TABLE: Shape Model Characteristics [JORDAETAL2012]
 
  Area:                92 +/- 9 km^2
  Volume:              76 +/- 11 km^3
  Mean radius:         2.70 +/- 0.2 km
  Volume eq. radius:   2.63 +/- 0.2 km
  Radius range:        1.91 to 3.62 km
  Dimensions along the principal axes of inertia:
                       A: (6.83 +/- 0.1) km
                       B: (5.70 +/- 0.1) km
                       C: (4.42 +/- 0.1) km
  Normalized moments of inertia:
                       A: 2.36, B: 3.00, C: 3.68 km^2
  Surface Gravity:     0.08-0.13 cm s^2 (for assumed mean density 1800 kg m^3)
  Axis orientation:    RA:   91 +/- 5 deg
                       Dec: -62 +/- 5 deg
  Rotation Period:     6.04681 +/- 0.00002 hr
 
Note, because the prime meridian is defined with respect to a feature on the
surface, the X, Y and Z axes are not coincident with the axes of inertia A, B
anc C.
 
 
Author
------
The descriptions in this file were written by Tony Farnham, based on
information from [JORDAETAL2012] and discussions with the model creator.

Confidence Level Overview
    =========================
 
Fits of the 45 control points, distributed around the surface, produced an
estimate of 20 m for the mean positional error in the illuminated areas.

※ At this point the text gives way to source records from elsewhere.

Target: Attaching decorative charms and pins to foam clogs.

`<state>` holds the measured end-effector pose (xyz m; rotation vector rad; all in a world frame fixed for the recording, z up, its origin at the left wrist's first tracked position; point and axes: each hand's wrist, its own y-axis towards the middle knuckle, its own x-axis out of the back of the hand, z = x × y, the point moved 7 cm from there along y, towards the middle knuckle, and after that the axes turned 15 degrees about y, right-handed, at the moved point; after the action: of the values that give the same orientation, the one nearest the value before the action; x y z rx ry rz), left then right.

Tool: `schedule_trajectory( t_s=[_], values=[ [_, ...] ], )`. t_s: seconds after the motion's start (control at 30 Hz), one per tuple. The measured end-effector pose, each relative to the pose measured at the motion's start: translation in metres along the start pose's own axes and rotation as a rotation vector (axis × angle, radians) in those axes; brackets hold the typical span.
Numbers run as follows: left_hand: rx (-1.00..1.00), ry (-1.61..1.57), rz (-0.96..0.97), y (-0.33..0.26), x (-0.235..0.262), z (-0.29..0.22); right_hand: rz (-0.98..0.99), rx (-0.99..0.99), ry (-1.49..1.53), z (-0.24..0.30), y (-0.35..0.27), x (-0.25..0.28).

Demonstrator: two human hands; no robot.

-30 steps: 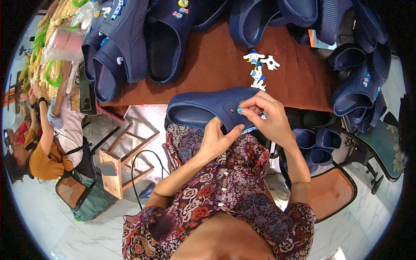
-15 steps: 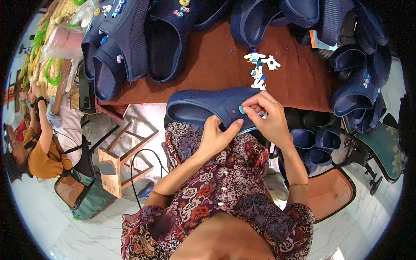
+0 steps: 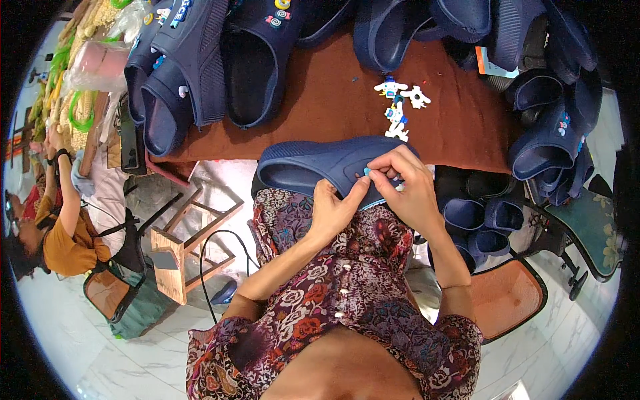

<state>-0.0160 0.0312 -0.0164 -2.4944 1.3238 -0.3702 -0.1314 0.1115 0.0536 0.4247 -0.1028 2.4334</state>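
Note:
A dark blue clog (image 3: 325, 155) lies sideways across my lap against the table edge, its toe to the right. My left hand (image 3: 338, 208) grips the clog from the near side, with the thumb by the vamp and the other fingers partly hidden at the opening. Thumb and forefinger of my right hand (image 3: 408, 185) pinch a small light-blue shoe charm (image 3: 367, 171) against the top of the clog. Several white-and-blue character charms (image 3: 396, 115) lie on the brown cloth just beyond the clog.
A brown cloth (image 3: 320, 100) covers the table. Decorated clogs (image 3: 257, 73) line its far left, and more clogs (image 3: 543, 147) are piled at the right. A wooden stool (image 3: 175, 267) and an orange-seated chair (image 3: 510, 297) flank me. Another person (image 3: 73, 243) works at the far left.
My right hand has shifted slightly left with the blue charm, closer to my left thumb. The clog has tilted a little and moved slightly right.

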Motion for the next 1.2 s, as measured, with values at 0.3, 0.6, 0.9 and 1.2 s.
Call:
schedule_trajectory(
  t_s=[0.3,0.6,0.9,1.2],
  values=[
    [-0.002,-0.008,0.006,0.001,0.002,0.002,-0.053,0.174,-0.076,0.005,-0.011,0.0],
    [0.113,-0.167,0.067,0.003,-0.003,0.003,0.054,0.174,-0.154,0.001,-0.014,0.003],
    [0.129,-0.201,0.043,0.004,-0.002,0.008,0.059,0.146,-0.165,0.008,-0.01,0.008],
    [0.162,-0.275,0.016,0.0,-0.008,0.018,0.147,0.187,-0.278,0.005,-0.009,0.0]
  ],
)
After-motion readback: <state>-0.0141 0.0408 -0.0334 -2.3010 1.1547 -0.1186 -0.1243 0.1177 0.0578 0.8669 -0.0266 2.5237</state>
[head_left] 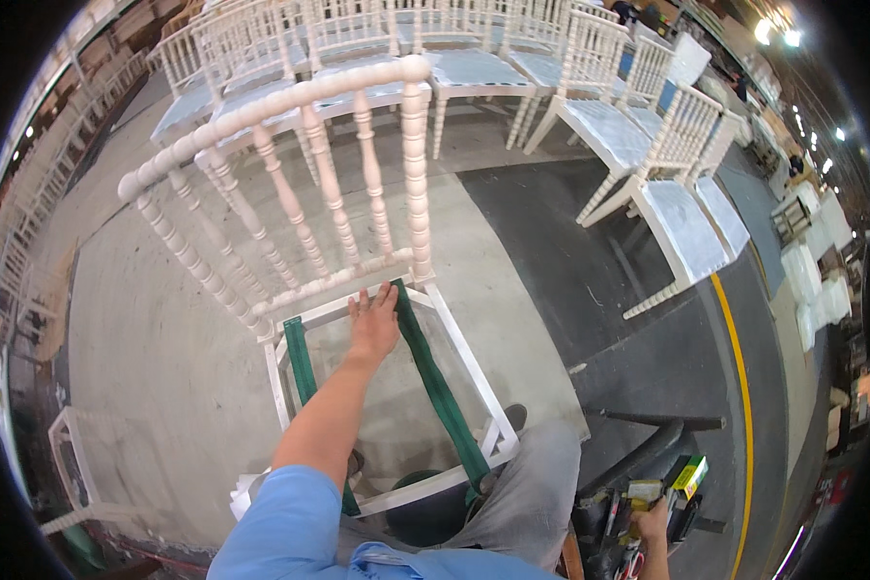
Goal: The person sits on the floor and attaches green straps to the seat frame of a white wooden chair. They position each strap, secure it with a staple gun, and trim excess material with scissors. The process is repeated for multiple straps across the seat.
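At the far left we see stacked white chair frames [39, 242] along the wall, and a small white frame piece [72, 464] lying on the concrete floor [145, 319]. Just right of that stands the white chair [300, 193] we are working on, its spindle back upright and tilted away from us, its open seat frame [459, 348] facing up with no panel in it. Two green webbing straps cross that frame front to back: the left strap [300, 358] near the left rail, the right strap [440, 387] running diagonally toward the front right corner.

Our left hand [372, 324] lies flat and open, fingers spread, pressing the far end of the right strap against the rear seat rail just below the spindles. It grips nothing; it pins the webbing down.

Further right, low in the view, our right hand [652, 527] is closed around a stapler-like power tool [662, 488] with yellow and green parts, held well apart from the chair. Beyond it a row of finished white chairs [648, 164] stands on the dark floor.

We judge the step to be fixing the strap's rear end. The next move seems to call for bringing the tool up to the rail beside our fingers while keeping the webbing taut and flat.
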### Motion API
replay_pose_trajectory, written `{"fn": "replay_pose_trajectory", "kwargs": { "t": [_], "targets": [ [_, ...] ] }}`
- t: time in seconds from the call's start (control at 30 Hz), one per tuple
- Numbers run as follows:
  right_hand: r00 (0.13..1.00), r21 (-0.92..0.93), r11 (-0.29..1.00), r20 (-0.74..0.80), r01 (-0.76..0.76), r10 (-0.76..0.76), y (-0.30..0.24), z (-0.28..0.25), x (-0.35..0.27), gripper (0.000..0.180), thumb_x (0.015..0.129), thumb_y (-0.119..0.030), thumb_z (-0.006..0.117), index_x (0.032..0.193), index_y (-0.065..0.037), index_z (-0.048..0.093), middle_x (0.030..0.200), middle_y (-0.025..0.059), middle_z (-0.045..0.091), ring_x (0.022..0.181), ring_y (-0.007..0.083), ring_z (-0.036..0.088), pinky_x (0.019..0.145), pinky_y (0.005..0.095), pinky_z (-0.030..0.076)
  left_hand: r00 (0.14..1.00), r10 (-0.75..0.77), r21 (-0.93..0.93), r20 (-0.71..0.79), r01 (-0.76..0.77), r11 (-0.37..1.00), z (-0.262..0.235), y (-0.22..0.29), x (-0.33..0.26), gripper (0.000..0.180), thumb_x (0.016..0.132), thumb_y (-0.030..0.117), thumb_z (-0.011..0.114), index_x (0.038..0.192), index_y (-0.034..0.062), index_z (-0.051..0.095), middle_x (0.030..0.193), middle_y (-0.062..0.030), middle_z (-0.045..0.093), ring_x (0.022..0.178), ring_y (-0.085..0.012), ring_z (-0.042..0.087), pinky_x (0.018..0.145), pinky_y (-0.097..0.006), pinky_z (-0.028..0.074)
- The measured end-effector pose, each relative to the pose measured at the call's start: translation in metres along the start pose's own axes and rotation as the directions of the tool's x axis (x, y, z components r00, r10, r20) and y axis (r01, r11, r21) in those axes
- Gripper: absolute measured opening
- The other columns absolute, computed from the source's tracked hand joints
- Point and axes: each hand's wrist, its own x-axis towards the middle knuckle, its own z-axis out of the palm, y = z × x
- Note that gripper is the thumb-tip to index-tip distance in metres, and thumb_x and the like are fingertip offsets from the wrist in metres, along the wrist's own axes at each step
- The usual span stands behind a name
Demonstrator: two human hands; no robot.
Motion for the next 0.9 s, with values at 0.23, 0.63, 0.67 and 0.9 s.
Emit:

Lightcurve analysis, which provided the primary constraints on the portions
of the body unseen by Rosetta, were good to within 20% of the
stereophotoclinometry technique in regions where both techniques could be
applied. This provides confidence that the unseen portions of the model are
valid.
 
    Review
    ======
The plate model was reviewed on 5 March 2013.